In [37]:
from google.colab import drive
drive.mount('/content/drive')


Drive already mounted at /content/drive; to attempt to forcibly remount, call drive.mount("/content/drive", force_remount=True).


In [38]:
%cd /content/drive/MyDrive/ms_marco


/content/drive/MyDrive/ms_marco


In [39]:
!ls


checkpoints	   collection.tsv   queries.dev.tsv   queries.tar.gz	 wandb
collection.tar.gz  qrels.train.tsv  queries.eval.tsv  queries.train.tsv


Extract Dataset Archives

Unzip passages and queries files.

In [40]:
!tar -xzf collection.tar.gz
!tar -xzf queries.tar.gz


Extracting Dataset Archives
The dataset is provided in compressed format to save storage space.  
We extract the archives to access the raw passage and query files required for indexing and retrieval.

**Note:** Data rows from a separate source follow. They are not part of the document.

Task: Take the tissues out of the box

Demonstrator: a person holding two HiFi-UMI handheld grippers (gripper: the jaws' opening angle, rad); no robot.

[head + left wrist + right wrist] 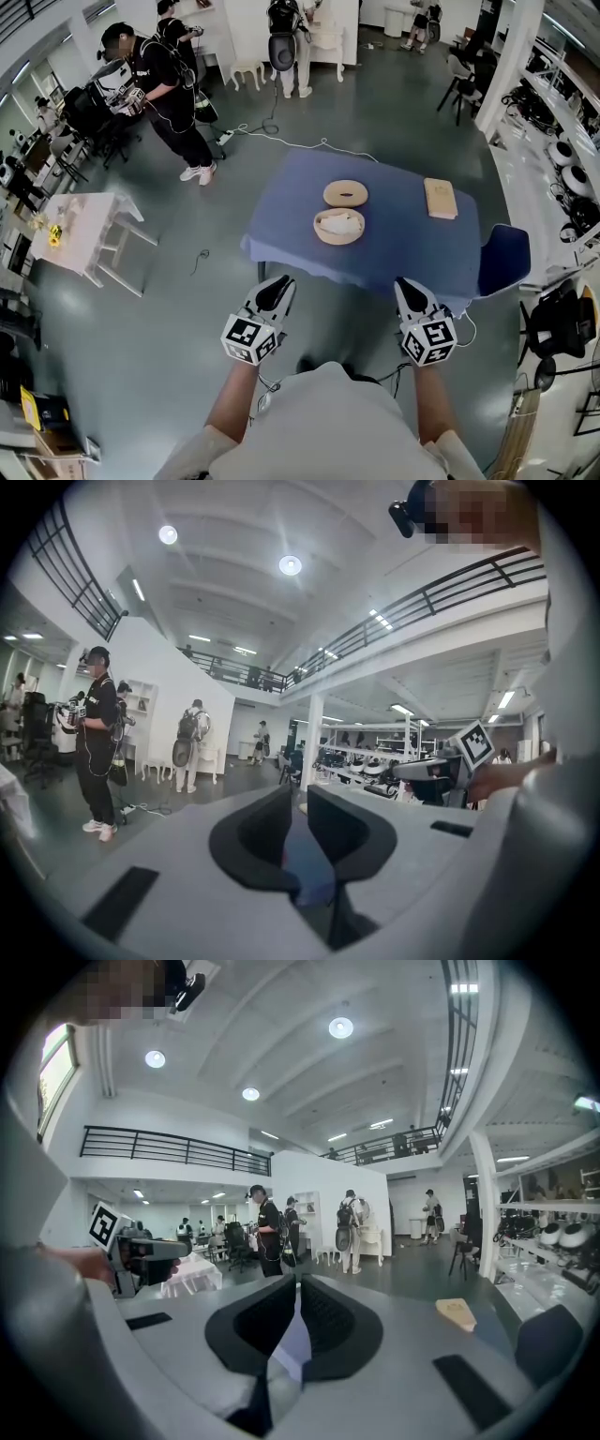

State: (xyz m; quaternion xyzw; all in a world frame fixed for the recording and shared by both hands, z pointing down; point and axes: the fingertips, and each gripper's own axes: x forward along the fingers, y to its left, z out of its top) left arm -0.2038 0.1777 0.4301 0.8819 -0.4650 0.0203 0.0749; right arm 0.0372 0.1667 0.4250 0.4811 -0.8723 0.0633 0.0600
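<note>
Left tongs [277, 284] slightly parted, right tongs [410, 286] clenched, both empty.
Each pair hangs short of the near edge of the blue tabletop [394, 239], side by side and well apart from the round wooden box [338, 227]. That box sits near the middle of the cloth with white tissues [339, 222] showing inside. A slotted wooden ring [345, 194] lies just behind it, and a wooden block [440, 198] rests off to the right.

A big open lab hall: grey floor [169, 319], railed mezzanine [169, 1152] overhead, gear shelves [562, 150] on the right, a loose cable [300, 143], and rigged-up people [169, 89] far left.
</note>
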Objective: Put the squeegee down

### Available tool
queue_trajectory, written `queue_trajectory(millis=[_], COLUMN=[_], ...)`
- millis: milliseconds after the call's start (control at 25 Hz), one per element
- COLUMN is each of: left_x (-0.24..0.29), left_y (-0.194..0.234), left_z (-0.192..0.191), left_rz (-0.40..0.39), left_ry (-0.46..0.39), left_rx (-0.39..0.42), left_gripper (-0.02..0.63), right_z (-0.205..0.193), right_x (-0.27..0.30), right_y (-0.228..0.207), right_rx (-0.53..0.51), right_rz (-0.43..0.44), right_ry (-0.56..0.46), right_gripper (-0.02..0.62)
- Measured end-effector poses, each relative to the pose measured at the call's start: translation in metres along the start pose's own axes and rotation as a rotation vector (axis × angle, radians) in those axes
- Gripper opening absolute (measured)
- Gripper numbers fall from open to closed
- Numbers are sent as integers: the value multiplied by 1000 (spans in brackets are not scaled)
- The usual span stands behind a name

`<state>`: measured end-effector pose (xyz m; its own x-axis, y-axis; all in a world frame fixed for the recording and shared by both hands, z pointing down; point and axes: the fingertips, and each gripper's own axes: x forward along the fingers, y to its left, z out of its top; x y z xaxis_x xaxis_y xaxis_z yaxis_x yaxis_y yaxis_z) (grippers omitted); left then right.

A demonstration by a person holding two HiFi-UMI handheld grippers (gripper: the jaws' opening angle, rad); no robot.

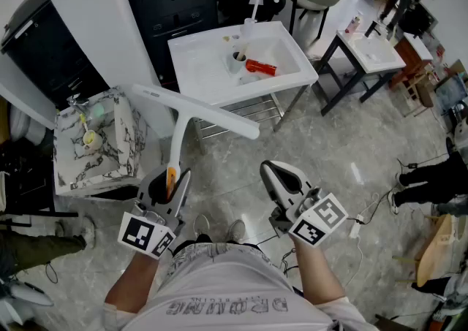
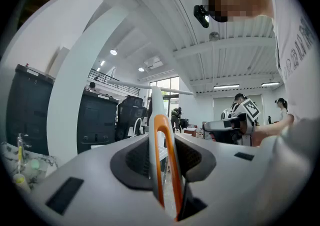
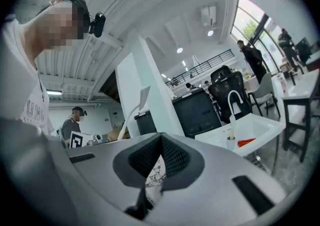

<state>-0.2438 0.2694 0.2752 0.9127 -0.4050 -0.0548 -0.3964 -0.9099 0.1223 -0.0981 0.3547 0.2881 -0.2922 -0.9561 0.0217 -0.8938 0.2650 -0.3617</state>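
I see the squeegee (image 1: 191,112) as a white tool with a long blade, a curved neck and an orange loop at its handle end. My left gripper (image 1: 170,177) is shut on that handle and holds the blade out in front, above the floor. In the left gripper view the orange loop (image 2: 166,156) stands upright between the jaws of the left gripper (image 2: 162,142), and the blade (image 2: 159,88) crosses above. My right gripper (image 1: 273,171) hovers to the right, shut and with nothing in it. In its own view the right gripper (image 3: 160,146) has its pads meeting, and the squeegee (image 3: 140,99) shows at the left.
A white sink on a metal stand (image 1: 212,50) lies ahead, with a red item (image 1: 260,67) and a cup (image 1: 236,60) in the basin. A marbled sink unit (image 1: 117,148) stands at the left and a black-legged table (image 1: 374,52) at the right. Cables (image 1: 365,212) lie on the floor.
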Motion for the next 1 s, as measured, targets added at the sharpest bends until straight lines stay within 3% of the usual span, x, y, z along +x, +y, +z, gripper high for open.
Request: queue_trajectory(millis=[1000], left_x=[-10], left_y=[18], left_z=[-6], left_rz=[15], left_ry=[9], left_rx=[-20], left_gripper=[119], right_z=[-7], right_x=[12], right_y=[6], right_rx=[11], right_rz=[-22], right_ry=[3], right_gripper=[6])
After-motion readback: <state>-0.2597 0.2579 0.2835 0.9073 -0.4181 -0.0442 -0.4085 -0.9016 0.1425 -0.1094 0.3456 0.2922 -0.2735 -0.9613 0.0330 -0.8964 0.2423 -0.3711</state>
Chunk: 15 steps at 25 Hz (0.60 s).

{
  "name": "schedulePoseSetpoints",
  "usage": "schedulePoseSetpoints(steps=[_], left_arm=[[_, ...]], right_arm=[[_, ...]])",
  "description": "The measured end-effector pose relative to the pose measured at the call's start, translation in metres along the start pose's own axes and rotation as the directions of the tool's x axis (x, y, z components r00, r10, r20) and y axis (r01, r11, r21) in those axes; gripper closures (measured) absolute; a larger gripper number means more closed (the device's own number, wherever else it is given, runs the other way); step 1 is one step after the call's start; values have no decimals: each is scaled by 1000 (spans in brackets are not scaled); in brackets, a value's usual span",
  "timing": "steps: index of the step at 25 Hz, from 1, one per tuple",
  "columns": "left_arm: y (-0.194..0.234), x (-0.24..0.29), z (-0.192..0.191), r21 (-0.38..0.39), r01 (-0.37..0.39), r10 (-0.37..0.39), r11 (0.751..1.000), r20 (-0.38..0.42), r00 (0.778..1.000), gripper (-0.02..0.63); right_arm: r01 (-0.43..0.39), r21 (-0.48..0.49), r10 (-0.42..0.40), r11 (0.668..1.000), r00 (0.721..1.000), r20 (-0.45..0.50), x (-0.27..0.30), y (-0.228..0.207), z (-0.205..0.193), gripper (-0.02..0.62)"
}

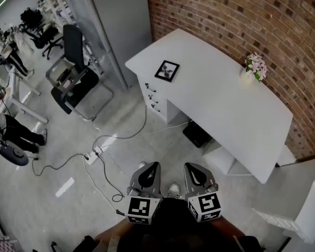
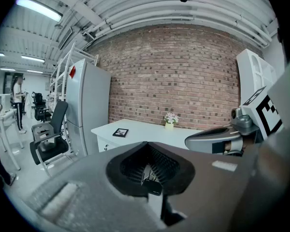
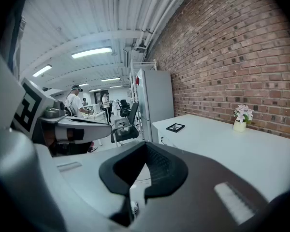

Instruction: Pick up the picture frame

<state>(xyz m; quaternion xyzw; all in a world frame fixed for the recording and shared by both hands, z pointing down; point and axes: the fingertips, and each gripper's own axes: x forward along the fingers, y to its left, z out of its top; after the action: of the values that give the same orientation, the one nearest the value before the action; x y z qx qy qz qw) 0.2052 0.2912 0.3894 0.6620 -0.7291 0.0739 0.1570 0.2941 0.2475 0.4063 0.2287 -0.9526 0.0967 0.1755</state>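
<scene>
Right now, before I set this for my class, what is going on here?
A person stands back from the desk, holding the left gripper and right gripper low in front, both shut and empty. The frame lies flat near the desk's corner, untouched, with flowers farther along by the brick wall. The pick-up has not started.

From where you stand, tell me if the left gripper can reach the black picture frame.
Probably not yet: the left gripper hangs over the grey floor, well short of the white desk where the black picture frame lies. Nothing blocks the way; step closer.
</scene>
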Motion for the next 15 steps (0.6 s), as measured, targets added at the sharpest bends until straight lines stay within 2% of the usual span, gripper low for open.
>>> schedulePoseSetpoints(steps=[15], left_arm=[[1, -4, -1, -1, -5, 5, 1000, -3, 1000, 606]], right_arm=[[-9, 19, 9, 1000, 1000, 17, -2, 6, 8, 595]])
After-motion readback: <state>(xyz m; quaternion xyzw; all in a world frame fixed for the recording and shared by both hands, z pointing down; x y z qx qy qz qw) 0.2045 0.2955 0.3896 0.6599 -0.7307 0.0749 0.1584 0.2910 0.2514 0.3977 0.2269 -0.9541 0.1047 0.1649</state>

Load Passage Corpus (Subset)

Load first 100k passages for indexing and experiments.

Loading Passage Corpus
The full MS MARCO passage corpus is extremely large and cannot be processed entirely within Colab’s memory and time constraints.

To make experimentation feasible, we load only the first 100,000 passages as a representative subset.  
Each line in the file contains a passage ID and its corresponding text, separated by a tab.

- `doc_ids` stores unique passage identifiers
- `documents` stores the corresponding passage text

This aligned structure enables efficient indexing, retrieval, and evaluation in later stages.


In [41]:
documents = []
doc_ids = []

with open("collection.tsv", "r", encoding="utf-8") as f:
    for i, line in enumerate(f):
        pid, text = line.strip().split("\t")
        doc_ids.append(pid)
        documents.append(text)

        if i >= 100000:   # subset
            break

len(documents)


100001

 Sanity Check
The output confirms that the intended number of passages has been successfully loaded into memory.


Load Queries

Load query texts mapped by query id.

Loading Query Set
Queries represent the user search inputs for which relevant passages need to be retrieved.

We load the development queries into a dictionary where:
- keys are query IDs
- values are the corresponding query texts

This format allows efficient lookup during retrieval and evaluation.


In [42]:
queries = {}

with open("queries.train.tsv", "r", encoding="utf-8") as f:
    for line in f:
        qid, text = line.strip().split("\t")
        queries[qid] = text

len(queries)


808731


Load Relevance Judgments

Load qrels for evaluation and training pairs.

In [43]:
qrels = {}

with open("qrels.train.tsv", "r") as f:
    for line in f:
        qid, _, pid, rel = line.strip().split()
        qrels.setdefault(qid, []).append(pid)

len(qrels)


502939

Step — Load Dense Embedding Model

We use a sentence-transformer model to convert queries and documents into dense semantic vectors.


Dense Embedding Model
We use a pre-trained SentenceTransformer model trained on MS MARCO-style data.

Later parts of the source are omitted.